What Paul actually paints here for us is a dualistic picture of the Christian condition.
One presence is the flesh and the other is the Spirit – and here he eloquently describes the tension, the war, and then the differences between the two.
Now, in earlier verses Paul told us plainly that the Old man (or flesh) needed to be buried with Christ and that the new man (our spirit) needed to rise and live just as Christ rose from the grave.
We called this our new identity, and Paul’s advice served as a tremendous picture for us, doesn’t it?
But the trouble with illustrations is they are only illustrations and rarely can they be permanently or completely applied – especially when we take all things into consideration like the reality that as long as we are breathing our flesh will never go away. Ever. We are in flesh and the flesh is never going to change its nature.
So here, Paul gets more personal – more real, if you will – and describes for us the reality of the battle that rages (even in him) between “the flesh and the spirit.”
And he expresses himself in what I see as are some extreme terms of duality. And the way Paul articulates himself in the next twelve verses actually makes it sound like his flesh is “an entity that has a life and will and persona of its own – with its own life, so to speak, AND that his new man is a wholly different AND separate being that also has its own life, and that the two are not only alive in him, but they are at war with each other as each are making and taking action to dominate.
Is this true? As Christians, are we living somewhat schizophrenically, which is seen in this dualistic nature?
Do we possess two polarized personas that war with each other?
Detractors from the idea say, “No, there is no dualistic identity in a believer. The spirit and flesh are so enmeshed that what the one does is reflective of the strength of the other.

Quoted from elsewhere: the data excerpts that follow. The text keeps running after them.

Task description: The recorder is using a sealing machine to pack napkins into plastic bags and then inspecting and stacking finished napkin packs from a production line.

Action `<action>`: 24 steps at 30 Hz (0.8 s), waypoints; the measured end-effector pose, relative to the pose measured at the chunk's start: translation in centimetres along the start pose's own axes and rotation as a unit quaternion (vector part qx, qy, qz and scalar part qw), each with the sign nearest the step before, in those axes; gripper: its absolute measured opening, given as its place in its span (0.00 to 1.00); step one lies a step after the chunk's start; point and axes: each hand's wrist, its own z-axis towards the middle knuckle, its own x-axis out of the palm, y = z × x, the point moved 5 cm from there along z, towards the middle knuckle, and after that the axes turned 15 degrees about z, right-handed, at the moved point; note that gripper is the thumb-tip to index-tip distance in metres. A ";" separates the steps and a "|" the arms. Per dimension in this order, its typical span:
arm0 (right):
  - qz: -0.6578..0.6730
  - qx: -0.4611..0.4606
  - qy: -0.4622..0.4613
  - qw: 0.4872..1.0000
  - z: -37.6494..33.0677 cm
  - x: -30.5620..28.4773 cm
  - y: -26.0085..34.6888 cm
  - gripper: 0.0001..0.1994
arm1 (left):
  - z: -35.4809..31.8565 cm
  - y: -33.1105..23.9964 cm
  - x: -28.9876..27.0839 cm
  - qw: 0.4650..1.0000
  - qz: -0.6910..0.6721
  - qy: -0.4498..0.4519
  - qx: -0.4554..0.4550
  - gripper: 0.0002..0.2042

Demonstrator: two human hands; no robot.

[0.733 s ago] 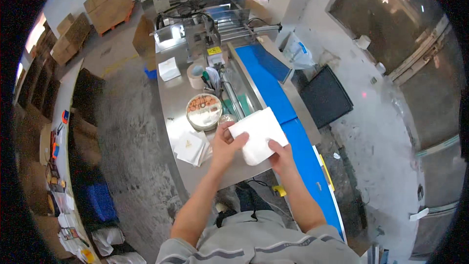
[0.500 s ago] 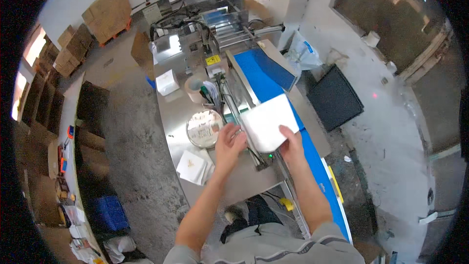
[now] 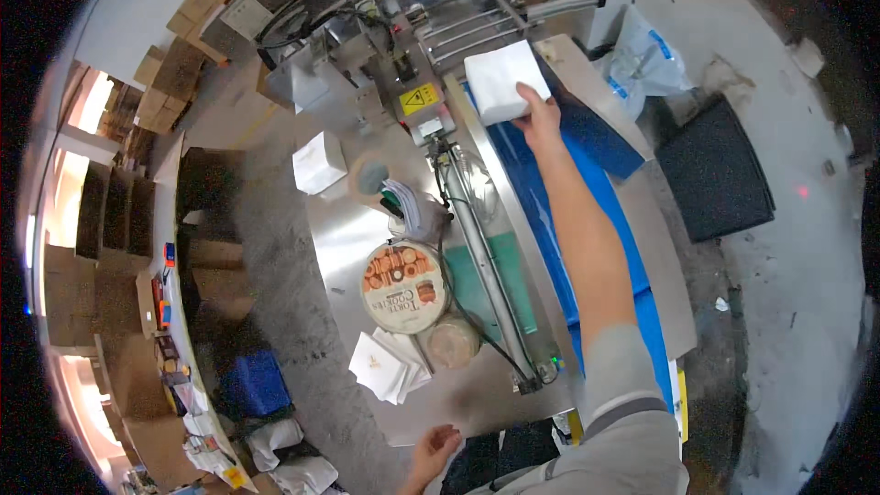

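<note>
My right hand [image 3: 539, 117] reaches far forward, its fingers closed on the near right corner of a white square pack of paper napkins [image 3: 504, 78]. The pack is over the far end of the blue conveyor belt [image 3: 600, 206]; whether it rests on the belt I cannot tell. Down by the near edge of the steel table [image 3: 353, 247], my left hand [image 3: 434, 449] is held low with loosely bent fingers and nothing visible in it. Several white napkins [image 3: 383, 367] lie fanned out on the table, nearest to that hand.
A long metal bar [image 3: 486, 266] on the machine runs beside the belt. On the table stand a round cookie tin [image 3: 403, 291], a tape roll [image 3: 454, 341] and another white napkin pack [image 3: 319, 163]. A black panel [image 3: 717, 170] leans at the right; a blue crate [image 3: 259, 383] sits at the left.
My right hand has carried the napkin pack forward to the far end of the belt. My left hand has drawn back from beside the pack to the table's near edge.
</note>
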 end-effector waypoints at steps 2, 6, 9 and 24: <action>0.011 0.000 0.016 1.000 2.2 -0.7 -1.1 0.34 | -0.6 0.8 0.3 0.997 0.018 0.001 -0.071 0.19; 0.024 0.011 -0.037 0.999 3.4 -2.9 -3.0 0.41 | -0.4 0.4 0.9 0.997 0.023 -0.001 -0.068 0.18; -0.071 -0.003 -0.069 0.995 3.7 -3.8 -3.4 0.47 | -0.1 -0.5 1.2 0.995 0.036 0.004 -0.088 0.19; -0.127 0.025 -0.129 0.983 -12.7 -10.6 3.3 0.21 | -2.4 3.3 1.0 0.997 0.035 0.043 0.046 0.14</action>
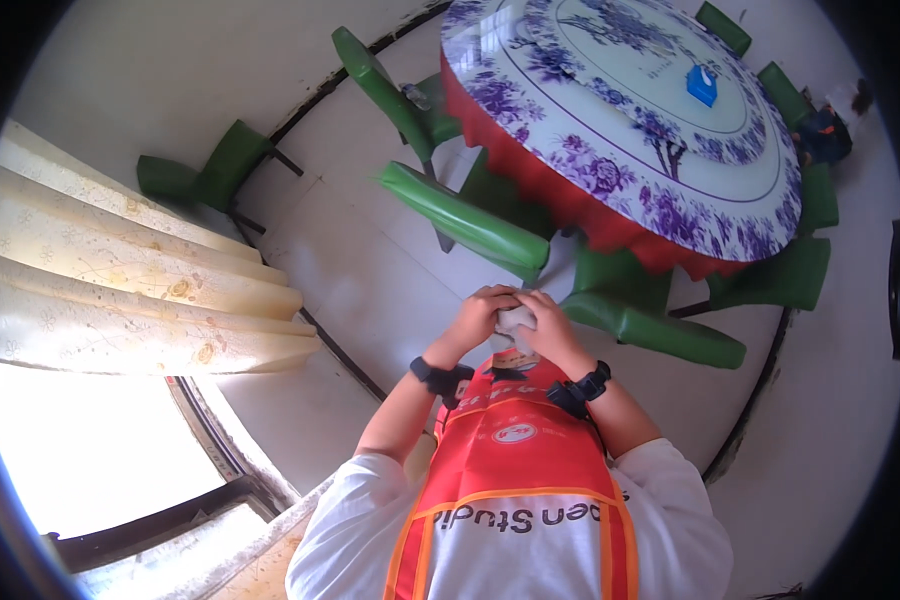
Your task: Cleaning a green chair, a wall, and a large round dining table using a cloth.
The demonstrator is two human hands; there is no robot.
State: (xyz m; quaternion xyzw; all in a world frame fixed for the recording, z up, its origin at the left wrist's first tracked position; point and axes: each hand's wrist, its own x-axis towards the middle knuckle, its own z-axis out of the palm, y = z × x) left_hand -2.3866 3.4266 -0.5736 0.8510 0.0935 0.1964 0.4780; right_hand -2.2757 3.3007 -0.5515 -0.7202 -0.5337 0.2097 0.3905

And when we die, all of us will be judged according to the works done in our flesh – whether they be good or evil – and rewarded or punished accordingly.”
But I would suggest something radical in response to this proposition relative to what Paul writes here.

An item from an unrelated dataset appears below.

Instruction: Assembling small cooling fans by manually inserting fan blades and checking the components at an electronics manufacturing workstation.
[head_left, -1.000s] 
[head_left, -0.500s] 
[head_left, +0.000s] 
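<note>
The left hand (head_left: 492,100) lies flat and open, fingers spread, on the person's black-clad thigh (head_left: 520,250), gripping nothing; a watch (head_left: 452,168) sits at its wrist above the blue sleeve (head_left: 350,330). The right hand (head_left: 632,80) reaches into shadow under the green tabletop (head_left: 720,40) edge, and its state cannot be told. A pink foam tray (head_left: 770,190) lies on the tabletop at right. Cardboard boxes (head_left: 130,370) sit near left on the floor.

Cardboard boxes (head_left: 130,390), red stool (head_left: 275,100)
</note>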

The radicalness begins by inquiring into the make-up of our King?
Because of Trinitarian rhetoric we often hear Jesus described as 100% God and 100% Man – not half and half but all God and all man but 100%.
This is stated as a means to support the idea that Jesus the person of Spirit (fully God) came down and became flesh (fully man)
I suggest that Jesus was a little less that God due to the presence of His flesh surrounding him and a little less than man due to the fulness of God in Him.
I would then suggest that all true believers born from above are composed the very same way as Christ – a little less than human because of God in us but a lot less than God because of our flesh from birth.
See, the difference between Jesus and those who follow Him is He was born without an inherited fallen state in His flesh plus He also had God as His literal Father by virtue of the Holy Spirit overshadowing His mother Mary.
We have no such history. We are all from the dust with fathers of flesh. So stay with me now . . .
Adam, was created without “an inherited sin nature” too AND he was given life directly by the breath of God Himself, right?
But Jesus, as the “second Adam,” overcame the very same temptations that Adam and Eve faced but relinquishing His entire will over to the Father, redeeming everything the first Adam gave up and over to Satan – listen – including all who believe on Him.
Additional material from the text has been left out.